Exclude pictures and give again exactly the lines of the listing, beginning with its first line and ending with the one that contains "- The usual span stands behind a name".

========================================

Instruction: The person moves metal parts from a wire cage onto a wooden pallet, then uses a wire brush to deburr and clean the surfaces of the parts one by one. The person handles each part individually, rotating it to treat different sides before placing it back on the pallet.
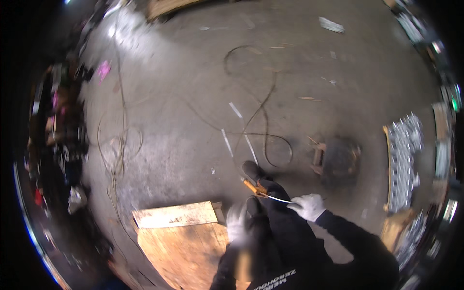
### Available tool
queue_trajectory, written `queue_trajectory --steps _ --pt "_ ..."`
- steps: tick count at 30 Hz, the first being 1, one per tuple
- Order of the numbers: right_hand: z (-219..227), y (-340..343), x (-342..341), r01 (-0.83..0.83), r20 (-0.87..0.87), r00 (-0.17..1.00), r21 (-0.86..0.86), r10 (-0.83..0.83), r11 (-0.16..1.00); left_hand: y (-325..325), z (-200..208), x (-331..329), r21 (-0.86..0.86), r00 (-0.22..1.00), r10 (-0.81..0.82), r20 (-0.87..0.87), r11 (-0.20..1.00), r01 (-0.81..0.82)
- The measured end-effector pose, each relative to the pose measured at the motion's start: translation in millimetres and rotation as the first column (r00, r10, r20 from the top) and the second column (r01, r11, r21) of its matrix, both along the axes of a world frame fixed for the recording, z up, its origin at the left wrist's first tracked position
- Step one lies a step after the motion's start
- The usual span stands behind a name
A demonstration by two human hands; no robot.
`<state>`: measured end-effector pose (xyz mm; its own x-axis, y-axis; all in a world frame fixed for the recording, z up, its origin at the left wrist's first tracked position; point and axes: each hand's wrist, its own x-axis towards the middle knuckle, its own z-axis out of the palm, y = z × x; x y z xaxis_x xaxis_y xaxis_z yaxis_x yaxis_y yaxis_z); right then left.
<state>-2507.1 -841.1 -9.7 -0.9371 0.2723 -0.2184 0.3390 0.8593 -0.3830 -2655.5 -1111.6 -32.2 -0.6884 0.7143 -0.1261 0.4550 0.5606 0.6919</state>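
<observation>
Gripping: our gloved right hand (308, 207), closed on one end of a thin white rod (279, 199).
Orange tool (250, 186): at the rod's other end, near our shoes (251, 169).
Left hand (236, 223): blurred beside the wooden board (175, 216); we cannot tell its grip.

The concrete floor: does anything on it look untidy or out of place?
Yes: a dark cable lies in loose, crossing loops, and a crumpled pink item farther left; both seem dropped, not stored.
</observation>
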Motion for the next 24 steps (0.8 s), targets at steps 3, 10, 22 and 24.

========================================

FINISHED EXERCISE —
Instruction: The person moves metal parts from a wire cage onto a wooden pallet, then uses a wire brush to deburr and clean the surfaces of the parts one by one. The person handles each part individually, rotating it to treat different sides before placing it back on the pallet.
### Available tool
queue_trajectory, written `queue_trajectory --steps _ --pt "_ ..."`
- steps: tick count at 30 Hz, the first being 1, one per tuple
- Order of the numbers: right_hand: z (-219..227), y (-340..343), x (-342..341), r01 (-0.83..0.83), r20 (-0.87..0.87), r00 (-0.17..1.00), r21 (-0.86..0.86), r10 (-0.83..0.83), r11 (-0.16..1.00); left_hand: y (-325..325), z (-200..208), x (-331..329), r21 (-0.86..0.86), r00 (-0.22..1.00), r10 (-0.81..0.82), r20 (-0.87..0.87), r11 (-0.20..1.00), r01 (-0.81..0.82)
- The measured end-effector pose, each relative to the pose measured at the motion's start: translation in millimetres and rotation as the first column (r00, r10, r20 from the top) and the second column (r01, r11, r21) of its matrix, both along the axes of a world frame fixed for the recording, z up, its origin at the left wrist's first tracked position
- Step one lies a step after the motion's start
- The usual span stands behind a name

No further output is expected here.